Intermitência não afasta a insalubridade

Súmula 47 do TST

“O trabalho executado em condições insalubres, em caráter intermitente, não afasta, só por essa circunstância, o direito à percepção do respectivo adicional.”

    Assim, ainda que o contato com agentes biológicos não seja contínuo minuto a minuto, a exposição habitual, típica das atividades hospitalares e do transporte de pacientes, é suficiente para o reconhecimento do direito.

EPIs não afastam o direito quando não neutralizam o risco

Súmula 289 do TST

“O simples fornecimento do aparelho de proteção pelo empregador não o exime do pagamento do adicional de insalubridade, cabendo-lhe tomar as medidas que conduzam à diminuição ou eliminação da nocividade.”

     No contexto hospitalar e de urgência/emergência, os EPIs não eliminam o risco biológico, apenas o reduzem, mas não afasta o adicional, conforme entendimento consolidado do TST. Até porque, as luvas não são de ferro.
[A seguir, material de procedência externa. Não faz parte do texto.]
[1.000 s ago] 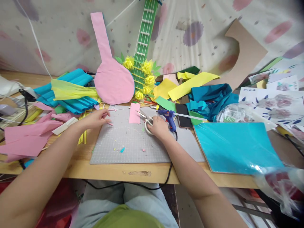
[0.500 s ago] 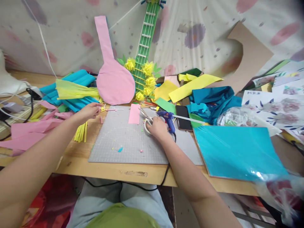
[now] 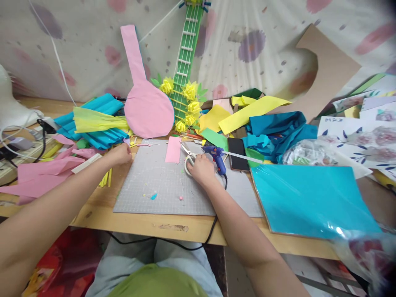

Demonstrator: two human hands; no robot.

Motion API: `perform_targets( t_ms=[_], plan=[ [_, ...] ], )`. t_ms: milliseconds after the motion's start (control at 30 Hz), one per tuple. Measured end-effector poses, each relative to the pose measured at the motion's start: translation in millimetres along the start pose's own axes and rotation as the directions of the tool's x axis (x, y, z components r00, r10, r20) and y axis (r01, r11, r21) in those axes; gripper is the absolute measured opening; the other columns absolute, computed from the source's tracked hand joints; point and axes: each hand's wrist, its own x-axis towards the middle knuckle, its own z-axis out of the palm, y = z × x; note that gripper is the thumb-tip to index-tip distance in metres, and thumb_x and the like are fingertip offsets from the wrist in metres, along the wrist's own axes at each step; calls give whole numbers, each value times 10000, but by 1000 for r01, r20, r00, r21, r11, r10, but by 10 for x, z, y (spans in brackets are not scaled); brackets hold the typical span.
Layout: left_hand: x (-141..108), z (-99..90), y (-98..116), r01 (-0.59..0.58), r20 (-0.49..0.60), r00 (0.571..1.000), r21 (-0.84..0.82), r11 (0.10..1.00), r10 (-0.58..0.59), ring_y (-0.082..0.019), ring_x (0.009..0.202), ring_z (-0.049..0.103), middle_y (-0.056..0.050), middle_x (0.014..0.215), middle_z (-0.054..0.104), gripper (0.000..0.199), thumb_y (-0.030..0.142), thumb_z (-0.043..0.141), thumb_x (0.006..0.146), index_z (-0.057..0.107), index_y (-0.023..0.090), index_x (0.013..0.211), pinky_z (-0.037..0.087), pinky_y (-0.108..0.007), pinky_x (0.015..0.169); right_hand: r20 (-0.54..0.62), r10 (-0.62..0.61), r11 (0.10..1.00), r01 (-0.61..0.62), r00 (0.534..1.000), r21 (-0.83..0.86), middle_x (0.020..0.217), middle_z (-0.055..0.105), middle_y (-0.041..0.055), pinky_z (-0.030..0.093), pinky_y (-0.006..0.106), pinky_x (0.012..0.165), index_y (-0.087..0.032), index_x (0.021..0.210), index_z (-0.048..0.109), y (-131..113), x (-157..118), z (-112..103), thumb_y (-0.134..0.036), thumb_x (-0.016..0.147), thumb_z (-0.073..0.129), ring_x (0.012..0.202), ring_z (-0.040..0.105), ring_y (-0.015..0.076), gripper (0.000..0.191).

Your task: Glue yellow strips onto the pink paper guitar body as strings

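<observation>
My left hand (image 3: 121, 154) is closed at the left edge of the grey cutting mat (image 3: 148, 181). A long pale, flat thing (image 3: 86, 163) passes behind that hand and wrist, with a lilac bit at its far end; its kind is unclear. My right hand (image 3: 202, 168) grips the white handles of the scissors (image 3: 188, 159), which rest on the mat, blades pointing away and slightly apart. Beside the blades lies a pink paper rectangle (image 3: 173, 149). A blue glue gun (image 3: 218, 159) with a long glue stick is just right of my right hand.
Behind the mat stand a pink banjo-shaped cutout (image 3: 149, 109) and a green stringed instrument model (image 3: 185, 53) with yellow paper flowers. A phone (image 3: 238, 153) and a blue sheet (image 3: 312, 198) lie to the right. Pink paper (image 3: 43, 175) lies left. A black cord (image 3: 213, 229) hangs over the front edge.
My left hand has drawn closer to me and closed, and the long pale thing now shows beneath it. My right hand stays at the scissors. The view has shifted slightly.
</observation>
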Motion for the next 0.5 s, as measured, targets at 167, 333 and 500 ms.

E como látex, se rasgam e furam com facilidade.
 
    O adicional de insalubridade possui caráter salarial, conforme previsto na Súmula 139 do TST. Dessa forma, o cálculo das horas extras deve incluir o adicional de insalubridade, de acordo com a Orientação Jurisprudencial nº 47 da SDI-I do TST. A jurisprudência, por meio da OJ 103 da SDI-I do TST, consolidou o entendimento de que:

“O adicional de insalubridade, por ser calculado sobre o salário-mínimo legal, já contempla a remuneração dos dias de repouso semanal e feriados.” Além disso, o adicional de insalubridade integra a base de cálculo das férias acrescidas de 1/3, do 13º salário e do aviso prévio.